HebID: Detecting Social Identities in Hebrew-language Political Text
This provides a resource for studying social identities in Hebrew political contexts, with potential applications to other non-English languages, though it is incremental as it adapts existing methods to a new language and domain.
The authors tackled the lack of non-English datasets for social identity detection by introducing HebID, a multilabel Hebrew corpus of 5,536 sentences from Israeli politicians' Facebook posts, achieving a macro-F1 score of 0.74 with Hebrew-tuned LLMs. They applied the classifier to analyze identity expression in political discourse and compare it with public survey data.

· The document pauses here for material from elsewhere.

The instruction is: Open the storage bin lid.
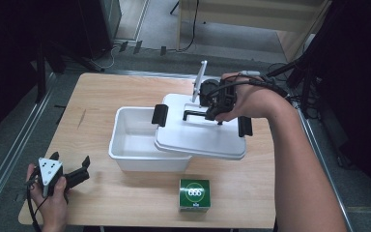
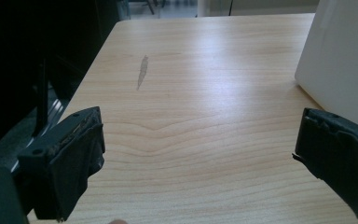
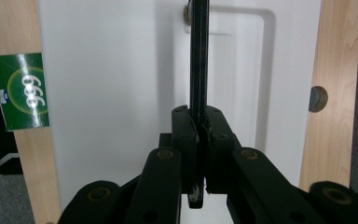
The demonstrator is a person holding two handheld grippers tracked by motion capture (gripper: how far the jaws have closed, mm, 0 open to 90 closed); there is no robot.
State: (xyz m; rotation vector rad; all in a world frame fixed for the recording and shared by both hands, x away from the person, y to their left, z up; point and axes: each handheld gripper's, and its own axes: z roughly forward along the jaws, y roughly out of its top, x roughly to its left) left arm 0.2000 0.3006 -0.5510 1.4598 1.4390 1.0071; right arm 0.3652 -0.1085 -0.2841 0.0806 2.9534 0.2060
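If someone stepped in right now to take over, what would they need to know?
Right hand-held gripper: shut on the lid's black handle, holding the white lid partly over the white box.
Left hand-held gripper: open, holds nothing, near the table's front left corner.
Green carton: on the table in front of the box.
Done: lid gripped.
Left: lid not squarely seated on the box.

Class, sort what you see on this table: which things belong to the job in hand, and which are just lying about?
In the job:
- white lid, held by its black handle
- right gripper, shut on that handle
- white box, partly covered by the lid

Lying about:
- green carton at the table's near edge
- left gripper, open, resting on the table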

Political language is deeply intertwined with social identities. While social identities are often shaped by specific cultural contexts and expressed through particular uses of language, existing datasets for group and identity detection are predominantly English-centric, single-label and focus on coarse identity categories. We introduce HebID, the first multilabel Hebrew corpus for social identity detection: 5,536 sentences from Israeli politicians' Facebook posts (Dec 2018-Apr 2021), manually annotated for twelve nuanced social identities (e.g. Rightist, Ultra-Orthodox, Socially-oriented) grounded by survey data. We benchmark multilabel and single-label encoders alongside 2B-9B-parameter generative LLMs, finding that Hebrew-tuned LLMs provide the best results (macro-$F_1$ = 0.74). We apply our classifier to politicians' Facebook posts and parliamentary speeches, evaluating differences in popularity, temporal trends, clustering patterns, and gender-related variations in identity expression. We utilize identity choices from a national public survey, enabling a comparison between identities portrayed in elite discourse and the public's identity priorities. HebID provides a comprehensive foundation for studying social identities in Hebrew and can serve as a model for similar research in other non-English political contexts.